If you're diving into similar research or working on an academic project related to economic theories or societal models, I highly recommend checking out https://academized.com/pay-for-thesis. It's a great resource for anyone who needs assistance with thesis writing or developing in-depth academic papers on complex topics like this. It could be particularly useful for structuring and presenting ideas inspired by this book.
What did you think of the author's proposed solutions? Do they feel feasible to you?
good explanations, thorough research and solutions. the holistic way in which the concept of a moneyless society is tackled is admirable. as someone who agrees with the concept in principle already, there were points i didn’t necessarily agree with; however, for people who are more rooted in capitalism as an end all be all, this book will undeniably make you think about the possibilities of a different way of life and is written in such a way that even the most staunch capitalists will have to nuance their views.

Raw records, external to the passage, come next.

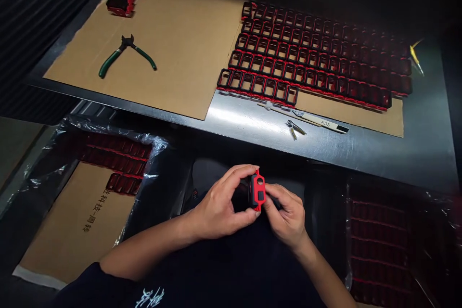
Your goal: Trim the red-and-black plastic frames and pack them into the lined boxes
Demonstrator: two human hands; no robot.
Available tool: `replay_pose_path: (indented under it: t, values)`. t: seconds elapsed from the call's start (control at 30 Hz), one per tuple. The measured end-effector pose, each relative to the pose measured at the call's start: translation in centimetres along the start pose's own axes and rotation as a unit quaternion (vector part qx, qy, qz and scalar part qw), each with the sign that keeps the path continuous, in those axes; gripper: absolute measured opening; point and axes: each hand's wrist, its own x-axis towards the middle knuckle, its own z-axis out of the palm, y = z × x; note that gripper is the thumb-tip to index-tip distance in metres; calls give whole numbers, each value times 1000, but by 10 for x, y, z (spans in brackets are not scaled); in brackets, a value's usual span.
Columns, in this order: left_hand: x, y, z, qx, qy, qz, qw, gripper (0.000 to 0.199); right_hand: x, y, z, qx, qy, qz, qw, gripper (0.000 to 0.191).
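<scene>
Your left hand [220,202] pinched the red-and-black frame [260,191] between thumb and fingers, near the metal table [231,111], while your right hand [287,214] touched its side, whether pinching it I couldn't tell

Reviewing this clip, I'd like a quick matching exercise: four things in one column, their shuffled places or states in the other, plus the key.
Things:
1. Pliers
2. Red-and-black part
3. Pale tool
4. Yellow tool

Places or states:
A. Marked "A55"
B. Beside the right end of the frame rows
C. Spread open on the cardboard
D. Between the left hand's thumb and fingers

Right pairs: 1-C, 2-D, 3-A, 4-B
</scene>
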Motion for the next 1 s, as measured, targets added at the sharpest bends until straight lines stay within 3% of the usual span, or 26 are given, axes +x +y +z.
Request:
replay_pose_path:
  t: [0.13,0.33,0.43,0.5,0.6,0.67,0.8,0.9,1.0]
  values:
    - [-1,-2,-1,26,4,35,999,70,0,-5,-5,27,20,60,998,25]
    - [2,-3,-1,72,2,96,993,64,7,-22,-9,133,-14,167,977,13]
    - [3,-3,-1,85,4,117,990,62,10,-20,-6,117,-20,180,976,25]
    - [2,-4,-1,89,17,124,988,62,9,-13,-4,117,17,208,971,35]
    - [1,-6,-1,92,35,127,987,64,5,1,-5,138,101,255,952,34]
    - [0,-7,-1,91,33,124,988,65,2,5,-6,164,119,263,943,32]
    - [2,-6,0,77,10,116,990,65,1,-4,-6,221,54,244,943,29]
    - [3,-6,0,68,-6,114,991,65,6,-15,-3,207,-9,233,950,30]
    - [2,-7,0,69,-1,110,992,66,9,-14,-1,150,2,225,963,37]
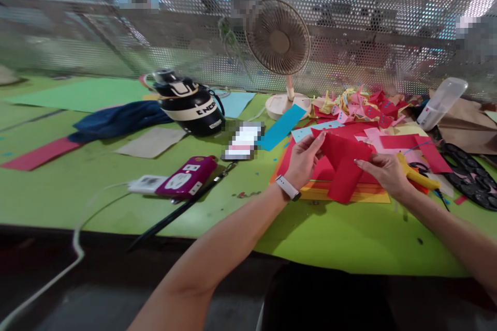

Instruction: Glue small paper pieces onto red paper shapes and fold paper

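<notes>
A folded piece of red paper [344,165] is held up between my two hands, above a stack of coloured sheets. My left hand [305,158], with a white watch on its wrist, pinches the paper's upper left corner. At the right edge of the same paper, my right hand [382,170] grips it between thumb and fingers. Under it, orange and yellow sheets [349,195] stick out at the front of the stack. A yellow glue gun [421,176] lies just beyond my right hand, partly hidden by it.
A desk fan [278,36] stands at the back beside a heap of paper scraps [365,106]. To the left are a phone [244,140], a purple power bank [188,177] with a white cable, a black jug [194,106] and a blue cloth [116,120]. A clear bottle [442,103] leans at right.
</notes>
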The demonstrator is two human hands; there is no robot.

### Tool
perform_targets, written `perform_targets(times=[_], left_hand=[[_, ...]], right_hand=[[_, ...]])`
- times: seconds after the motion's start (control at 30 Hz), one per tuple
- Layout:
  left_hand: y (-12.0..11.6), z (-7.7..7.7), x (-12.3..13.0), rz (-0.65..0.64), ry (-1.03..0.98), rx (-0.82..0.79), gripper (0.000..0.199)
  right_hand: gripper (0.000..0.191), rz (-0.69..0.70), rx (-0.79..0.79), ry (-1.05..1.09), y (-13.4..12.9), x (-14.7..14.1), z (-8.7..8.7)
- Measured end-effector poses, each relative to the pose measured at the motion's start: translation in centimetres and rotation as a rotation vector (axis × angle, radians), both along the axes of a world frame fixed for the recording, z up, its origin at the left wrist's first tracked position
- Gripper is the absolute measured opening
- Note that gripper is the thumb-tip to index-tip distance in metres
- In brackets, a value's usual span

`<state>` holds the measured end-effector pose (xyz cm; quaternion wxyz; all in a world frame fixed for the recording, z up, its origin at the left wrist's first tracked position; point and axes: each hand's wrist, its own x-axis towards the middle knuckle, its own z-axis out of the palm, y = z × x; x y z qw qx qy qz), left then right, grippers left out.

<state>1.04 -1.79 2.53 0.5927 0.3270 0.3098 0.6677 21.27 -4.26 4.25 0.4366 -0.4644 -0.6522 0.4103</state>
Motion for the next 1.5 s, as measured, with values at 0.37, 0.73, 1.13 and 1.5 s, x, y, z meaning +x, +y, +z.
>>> perform_targets(times=[0.37,0.73,1.13,1.5], left_hand=[[0.6,0.7,-0.6,0.117,-0.046,-0.039,0.029],[0.7,0.9,-1.2,0.031,0.021,-0.173,0.034],[-2.4,-0.2,0.8,-0.54,0.27,-0.322,0.034],[-2.4,-0.7,0.9,-0.487,0.272,-0.27,0.027]], right_hand=[[0.027,0.051,-0.295,0.229,0.5,0.1,-0.3],[0.028,0.034,-0.386,0.472,0.8,-0.3,-0.1],[0.033,-0.033,-0.335,0.452,1.0,-0.6,0.0],[0.031,-0.027,-0.347,0.428,1.0,-0.6,0.3]])
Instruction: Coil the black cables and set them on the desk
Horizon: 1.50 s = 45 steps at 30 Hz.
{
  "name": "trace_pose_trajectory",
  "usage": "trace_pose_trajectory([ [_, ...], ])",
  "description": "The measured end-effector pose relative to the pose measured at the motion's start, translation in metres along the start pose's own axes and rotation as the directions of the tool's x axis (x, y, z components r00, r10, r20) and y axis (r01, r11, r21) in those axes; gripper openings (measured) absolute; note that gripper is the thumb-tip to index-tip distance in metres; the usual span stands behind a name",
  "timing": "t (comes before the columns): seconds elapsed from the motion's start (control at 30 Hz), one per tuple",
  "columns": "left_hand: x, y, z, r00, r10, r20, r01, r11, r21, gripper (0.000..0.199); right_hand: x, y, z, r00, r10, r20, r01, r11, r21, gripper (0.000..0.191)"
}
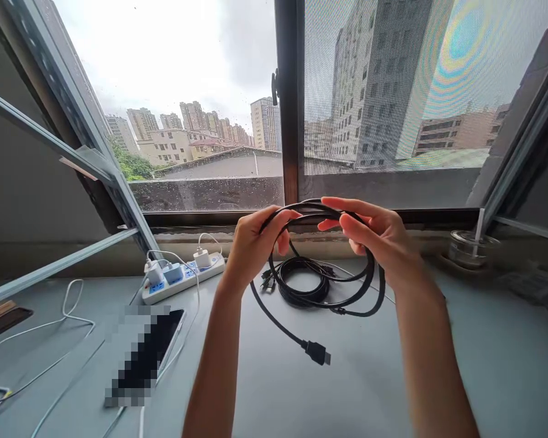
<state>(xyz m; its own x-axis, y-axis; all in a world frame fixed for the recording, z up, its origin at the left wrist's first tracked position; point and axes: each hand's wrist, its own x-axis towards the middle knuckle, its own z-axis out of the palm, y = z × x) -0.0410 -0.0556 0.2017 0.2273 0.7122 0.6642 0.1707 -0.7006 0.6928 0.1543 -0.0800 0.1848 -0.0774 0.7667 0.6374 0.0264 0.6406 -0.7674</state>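
Observation:
A black HDMI cable (354,299) hangs in loose loops between my two hands above the table. My left hand (258,243) pinches the loops at their left side, thumb against fingers. My right hand (379,234) grips the upper right of the loops between thumb and fingers, with the index finger stretched along the top. One end of the cable dangles below my left hand and finishes in a black HDMI plug (317,353). Behind the loops, a coiled black cable (299,301) with plugs at its left lies on the table, partly hidden.
On the left stand a white power strip (185,278) with chargers and a partly blurred phone (171,334). White cords (91,322) trail over the grey table (347,395). A glass jar (472,248) sits at the back right. Metal frame bars (64,261) and a window (290,121) border the table.

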Motion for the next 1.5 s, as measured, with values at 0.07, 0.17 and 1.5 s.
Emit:
trace_pose_trajectory([
  [0.07, 0.001, -0.001, 0.0, 0.998, 0.012, -0.064, -0.01, 0.999, 0.031, 0.031, 0.001, 0.001, -0.001, 1.0, -0.003, -0.019, 0.003, 1.0, 0.007, 0.036],
  [0.17, 0.002, -0.004, 0.0, 0.989, 0.009, -0.151, 0.0, 0.998, 0.056, 0.035, 0.002, 0.003, -0.001, 1.0, -0.011, -0.007, 0.011, 1.0, 0.007, 0.037],
  [1.5, 0.003, -0.011, 0.036, 0.946, -0.283, -0.159, 0.19, 0.88, -0.435, 0.046, -0.003, -0.004, 0.008, 0.97, -0.086, -0.228, 0.104, 0.992, 0.07, 0.038],
])
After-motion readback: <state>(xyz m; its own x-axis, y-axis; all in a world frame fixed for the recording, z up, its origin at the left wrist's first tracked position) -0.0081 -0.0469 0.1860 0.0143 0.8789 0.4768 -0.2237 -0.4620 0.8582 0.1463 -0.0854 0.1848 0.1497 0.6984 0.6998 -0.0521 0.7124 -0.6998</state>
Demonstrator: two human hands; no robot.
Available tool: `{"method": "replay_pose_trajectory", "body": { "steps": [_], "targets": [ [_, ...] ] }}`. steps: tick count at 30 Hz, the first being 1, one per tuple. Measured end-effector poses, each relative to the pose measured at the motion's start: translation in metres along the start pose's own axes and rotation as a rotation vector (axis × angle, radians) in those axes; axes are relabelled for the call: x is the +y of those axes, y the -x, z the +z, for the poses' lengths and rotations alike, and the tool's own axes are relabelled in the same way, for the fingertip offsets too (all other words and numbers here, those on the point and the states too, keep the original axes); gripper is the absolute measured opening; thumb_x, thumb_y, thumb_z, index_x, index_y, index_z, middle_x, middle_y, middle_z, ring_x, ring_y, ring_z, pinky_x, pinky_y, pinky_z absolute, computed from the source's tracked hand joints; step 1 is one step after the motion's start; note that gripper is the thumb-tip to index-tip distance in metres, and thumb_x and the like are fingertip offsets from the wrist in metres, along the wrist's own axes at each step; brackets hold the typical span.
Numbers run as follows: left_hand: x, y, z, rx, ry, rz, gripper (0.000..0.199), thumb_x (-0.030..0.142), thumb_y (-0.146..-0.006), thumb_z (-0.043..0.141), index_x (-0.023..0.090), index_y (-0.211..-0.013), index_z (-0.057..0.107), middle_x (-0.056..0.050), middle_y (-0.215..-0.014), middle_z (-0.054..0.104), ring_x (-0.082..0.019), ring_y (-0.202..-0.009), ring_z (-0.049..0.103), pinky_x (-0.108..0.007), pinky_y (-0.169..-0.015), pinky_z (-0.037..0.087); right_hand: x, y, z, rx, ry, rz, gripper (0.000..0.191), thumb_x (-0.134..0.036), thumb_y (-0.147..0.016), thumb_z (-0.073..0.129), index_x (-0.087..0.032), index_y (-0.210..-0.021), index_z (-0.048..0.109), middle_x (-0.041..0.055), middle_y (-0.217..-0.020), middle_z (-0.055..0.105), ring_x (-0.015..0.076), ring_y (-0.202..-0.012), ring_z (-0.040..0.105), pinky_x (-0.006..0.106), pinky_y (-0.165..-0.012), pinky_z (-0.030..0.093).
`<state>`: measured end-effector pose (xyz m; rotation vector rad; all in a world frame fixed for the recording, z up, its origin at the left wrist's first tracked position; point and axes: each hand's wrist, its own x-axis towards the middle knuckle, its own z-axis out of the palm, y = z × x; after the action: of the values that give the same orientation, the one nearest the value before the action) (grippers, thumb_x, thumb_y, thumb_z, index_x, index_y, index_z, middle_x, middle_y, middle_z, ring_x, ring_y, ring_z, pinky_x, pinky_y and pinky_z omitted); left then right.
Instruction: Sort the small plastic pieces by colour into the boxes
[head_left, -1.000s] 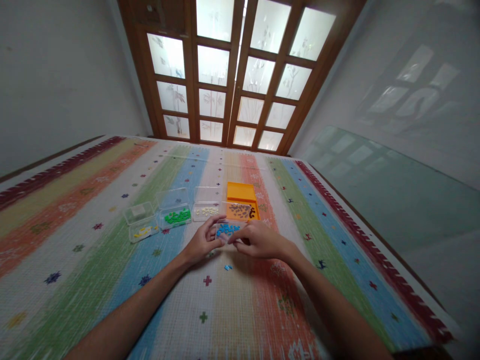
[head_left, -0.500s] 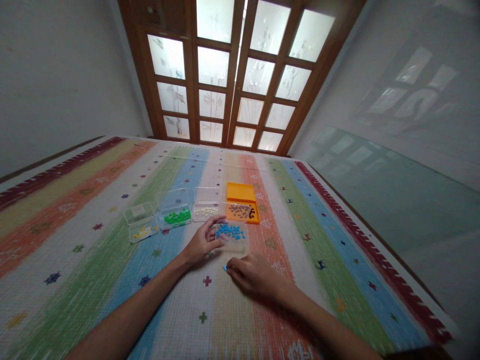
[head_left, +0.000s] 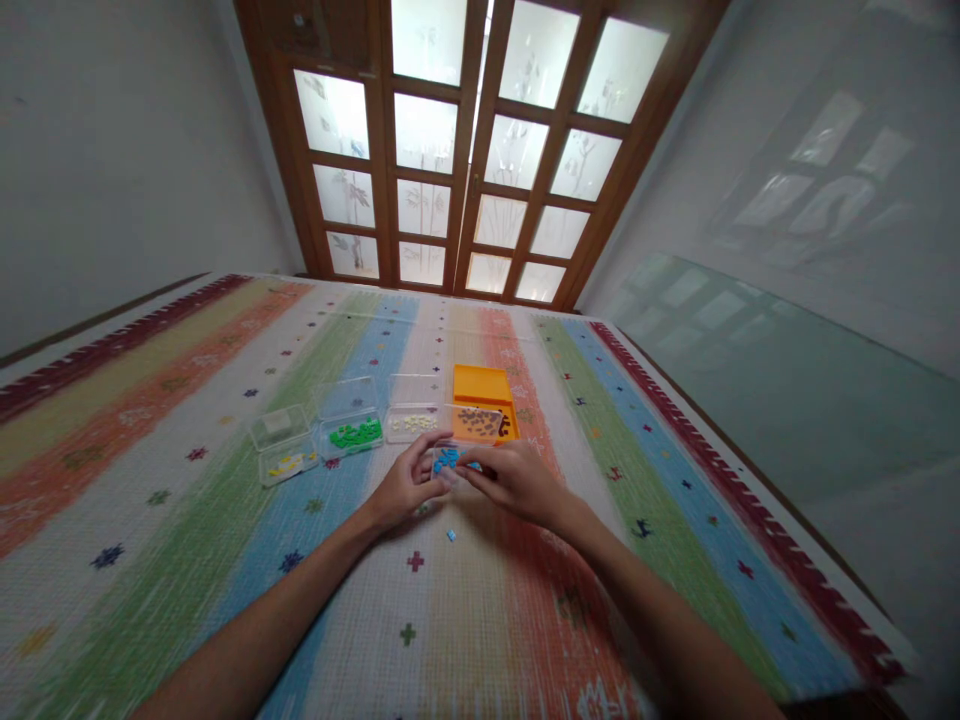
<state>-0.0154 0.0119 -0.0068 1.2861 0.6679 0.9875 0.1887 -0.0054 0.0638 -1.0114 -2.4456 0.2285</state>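
My left hand [head_left: 409, 487] grips the left side of a clear plastic box [head_left: 436, 478], thumb at the front and fingers behind. Small blue pieces [head_left: 446, 459] lie inside it. Over the right part of this box is my right hand [head_left: 517, 482], thumb and fingers pinched together down among the pieces; whatever is between the fingertips is hidden. A small light-blue piece [head_left: 451, 535] rests on the striped tablecloth [head_left: 465, 620] in front of the box.
Behind stands an open orange box [head_left: 481, 383] with dark brown pieces, partly under a clear lid. To the left are open clear boxes with cream pieces [head_left: 415, 424], green pieces [head_left: 355, 434] and yellow pieces [head_left: 291, 464].
My right hand has moved from the cloth up and away to the box of blue pieces. The light-blue piece at its fingertips now lies released on the cloth. My left hand stays put.
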Motion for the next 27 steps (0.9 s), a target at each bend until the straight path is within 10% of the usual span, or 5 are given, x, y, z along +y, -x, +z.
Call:
{"method": "replay_pose_trajectory", "body": {
  "steps": [9, 27],
  "targets": [
    [-0.001, -0.001, 0.0, -0.034, 0.04, 0.019, 0.067, 0.018, -0.07, 0.078, 0.021, -0.132, 0.052, -0.011, -0.13, 0.06, -0.026, -0.112, 0.064, -0.036, -0.095, 0.052, 0.009, -0.027, 0.017, -0.258, 0.115, 0.026, 0.012, -0.022, -0.089, 0.067, -0.02, -0.093, 0.078, 0.0069, -0.08, 0.075, 0.0141, -0.064, 0.061, 0.025, -0.059, 0.027],
    [0.003, -0.001, 0.003, 0.006, 0.032, 0.014, 0.065, 0.019, -0.069, 0.078, 0.02, -0.129, 0.053, -0.011, -0.129, 0.06, -0.027, -0.116, 0.062, -0.037, -0.096, 0.052, -0.017, 0.001, -0.01, -0.23, -0.018, 0.027, 0.019, -0.02, -0.086, 0.061, -0.02, -0.092, 0.079, 0.0009, -0.061, 0.068, 0.0104, -0.053, 0.054, 0.022, -0.057, 0.032]
  ]
}}
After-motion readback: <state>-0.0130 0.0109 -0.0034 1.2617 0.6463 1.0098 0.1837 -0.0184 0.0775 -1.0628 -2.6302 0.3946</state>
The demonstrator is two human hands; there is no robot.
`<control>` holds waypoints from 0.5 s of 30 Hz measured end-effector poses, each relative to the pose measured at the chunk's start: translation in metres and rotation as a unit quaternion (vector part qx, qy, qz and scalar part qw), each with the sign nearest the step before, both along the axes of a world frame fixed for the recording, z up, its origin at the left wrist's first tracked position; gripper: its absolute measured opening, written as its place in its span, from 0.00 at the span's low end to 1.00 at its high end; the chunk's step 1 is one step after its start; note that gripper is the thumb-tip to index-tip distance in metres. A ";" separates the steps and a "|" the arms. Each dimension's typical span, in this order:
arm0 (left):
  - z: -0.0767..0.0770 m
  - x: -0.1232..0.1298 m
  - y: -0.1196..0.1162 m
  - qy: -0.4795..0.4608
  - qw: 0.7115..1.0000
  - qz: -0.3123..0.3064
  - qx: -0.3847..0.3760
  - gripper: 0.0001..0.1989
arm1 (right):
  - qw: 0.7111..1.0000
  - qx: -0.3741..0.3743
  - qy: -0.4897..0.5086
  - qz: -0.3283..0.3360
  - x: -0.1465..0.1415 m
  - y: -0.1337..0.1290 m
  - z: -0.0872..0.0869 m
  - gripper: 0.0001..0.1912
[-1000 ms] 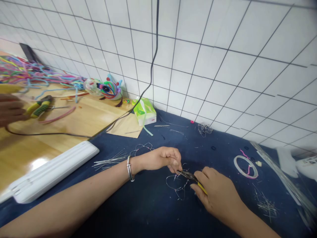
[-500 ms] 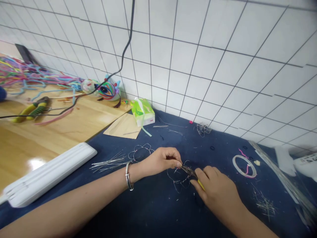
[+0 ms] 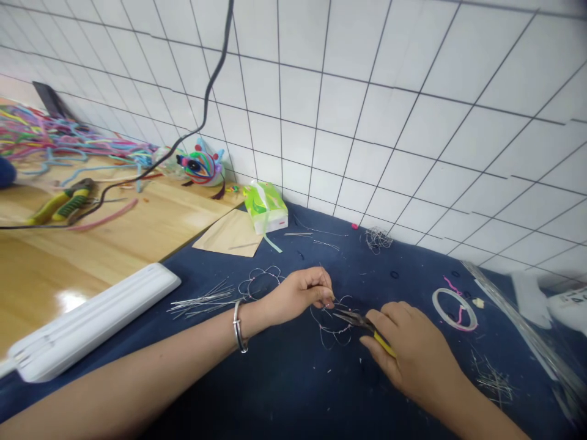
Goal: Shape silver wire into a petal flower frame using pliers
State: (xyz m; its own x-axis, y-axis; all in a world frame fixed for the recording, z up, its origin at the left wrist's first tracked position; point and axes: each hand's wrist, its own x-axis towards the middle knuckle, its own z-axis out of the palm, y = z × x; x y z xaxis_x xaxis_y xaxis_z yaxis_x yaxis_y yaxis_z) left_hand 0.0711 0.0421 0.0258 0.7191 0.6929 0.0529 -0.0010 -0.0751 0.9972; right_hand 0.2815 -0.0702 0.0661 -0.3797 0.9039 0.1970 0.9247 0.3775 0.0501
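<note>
My left hand (image 3: 306, 294), with a silver bangle on the wrist, pinches a thin wire frame (image 3: 334, 330) bent into loops like a flower outline. My right hand (image 3: 403, 342) is wrapped round the yellow handles of pliers (image 3: 353, 318). The jaws point left and look slightly parted, close to the wire near my left fingertips; whether they touch it I cannot tell. A second looped wire frame (image 3: 260, 282) lies on the dark blue cloth behind my left wrist, and a bundle of straight wires (image 3: 202, 300) is beside it.
A white power strip (image 3: 96, 321) lies at left. Yellow-green pliers (image 3: 68, 201) and pipe cleaners (image 3: 68, 137) are on the wooden table. Behind stand a tissue pack (image 3: 266, 208) and tangled wire (image 3: 378, 238). A tape roll (image 3: 454, 308) and wire scraps (image 3: 495, 382) lie right.
My right hand has drawn the pliers a little to the right, away from my left fingertips. My left hand keeps its pinch on the wire frame, its fingers shifted slightly.
</note>
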 end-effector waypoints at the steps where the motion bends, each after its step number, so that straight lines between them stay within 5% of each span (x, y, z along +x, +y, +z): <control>1: 0.000 -0.001 0.001 -0.005 1.000 -0.004 0.001 0.05 | 1.000 -0.005 0.019 0.007 0.005 0.002 0.002 0.12; 11: 0.004 -0.004 0.004 -0.012 0.997 -0.034 0.070 0.06 | 0.996 -0.015 0.081 0.035 0.016 0.007 0.004 0.13; 15: 0.011 -0.006 0.004 0.001 0.993 -0.058 0.101 0.06 | 0.996 0.020 0.091 0.000 0.021 0.009 0.004 0.13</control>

You will own nothing and you will be happy - the communist version. No amount of disclaimers will convince me this is not communism. Laughable level of understanding of economic concepts and the good old capitalism is doomed by its own contradictions argument. The only virtue is the insistence on not enforcing this new utopia on people with threats of violence which makes this a benign daydreaming exercise.
I was expecting more than the usual "oh, imagine, everyone will just work for the good of society and everything will be free".
It's not an easy read but has some interesting concepts. It would have been nice if a certain someone in the Whitehouse bought into the philosophy but clearly, a Protopian World would never be in his vocabulary.